I remember sitting with my stepdaughter over breakfast when she was about 8. She told me that she was frustrated about her parent’s divorce, that she was now different from her friends and had to schlep her stuff back and forth between two residences. I am sure that she was frustrated about a lot more than that, but that’s what she wanted to share.
And because she’s got the social intelligence of a woman far beyond her age, I decided to go for it. I told her: “Adversity breeds character.”
She looked at me with confusion because I just threw down a couple of big words. I had her attention.
Adversity: Bad stuff. Difficult stuff. Breaking your arm. Having your parents get a divorce.
Breeds: Literally — having children, but in this case, giving life to. Creates, develops, builds.
Character: The quality of your personality. Who you are. Your strength, power, your uniqueness. In this case, your ability to find that silver lining, the rainbow on a rainy day.

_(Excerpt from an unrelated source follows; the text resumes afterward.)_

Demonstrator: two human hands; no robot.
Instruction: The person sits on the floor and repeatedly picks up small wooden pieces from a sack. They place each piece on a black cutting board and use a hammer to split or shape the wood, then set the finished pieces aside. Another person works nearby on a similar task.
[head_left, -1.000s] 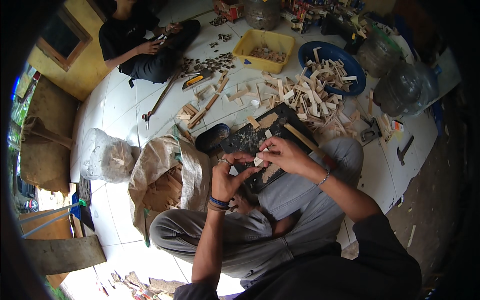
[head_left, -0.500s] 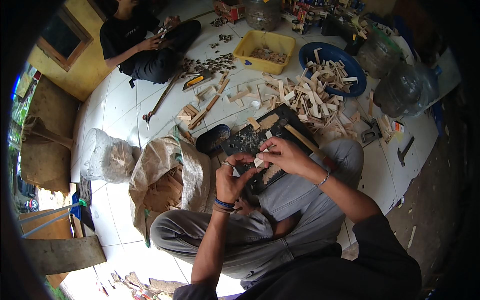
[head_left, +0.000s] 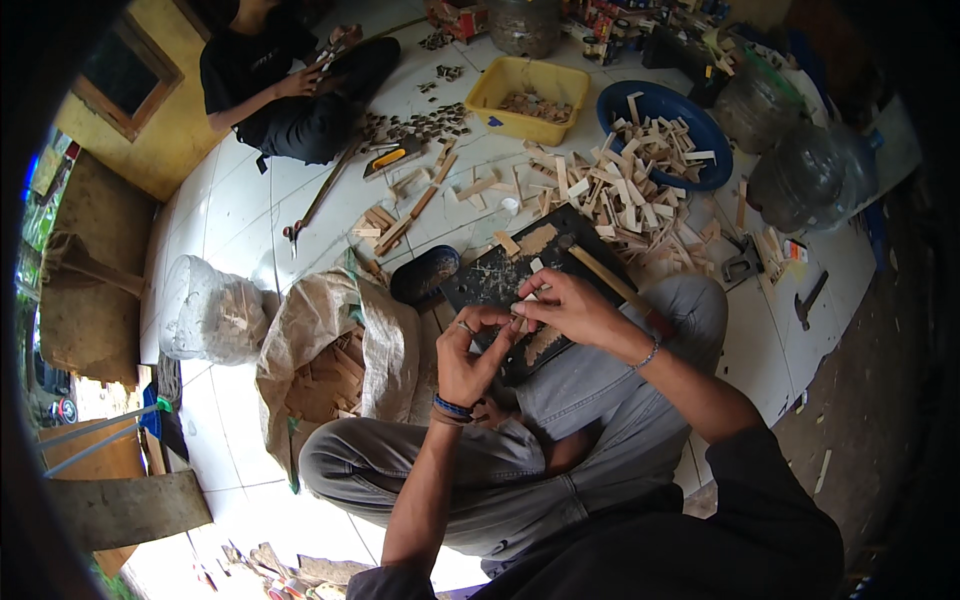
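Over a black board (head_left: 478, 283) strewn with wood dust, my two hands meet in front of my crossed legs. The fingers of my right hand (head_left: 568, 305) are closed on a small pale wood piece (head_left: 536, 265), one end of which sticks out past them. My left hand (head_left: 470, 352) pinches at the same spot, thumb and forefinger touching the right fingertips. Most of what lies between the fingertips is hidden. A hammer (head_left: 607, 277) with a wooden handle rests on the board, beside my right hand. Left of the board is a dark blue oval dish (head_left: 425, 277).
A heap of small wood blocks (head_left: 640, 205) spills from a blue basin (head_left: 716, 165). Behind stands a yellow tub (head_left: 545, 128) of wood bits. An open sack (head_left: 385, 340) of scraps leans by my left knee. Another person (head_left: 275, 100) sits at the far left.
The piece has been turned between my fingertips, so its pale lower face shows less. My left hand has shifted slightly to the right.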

And then, whenever something came up that she didn’t want to do (ie. dishes, walking the dog, cleaning her room), I’d remind her that it was through moving though these unpleasant tasks that she’d build character. What’s the benefit of doing the work that needs to get done?
Resilience is the word that’s popular these days, and according to professionals, a key quality that will help your child become a competent, successful adult.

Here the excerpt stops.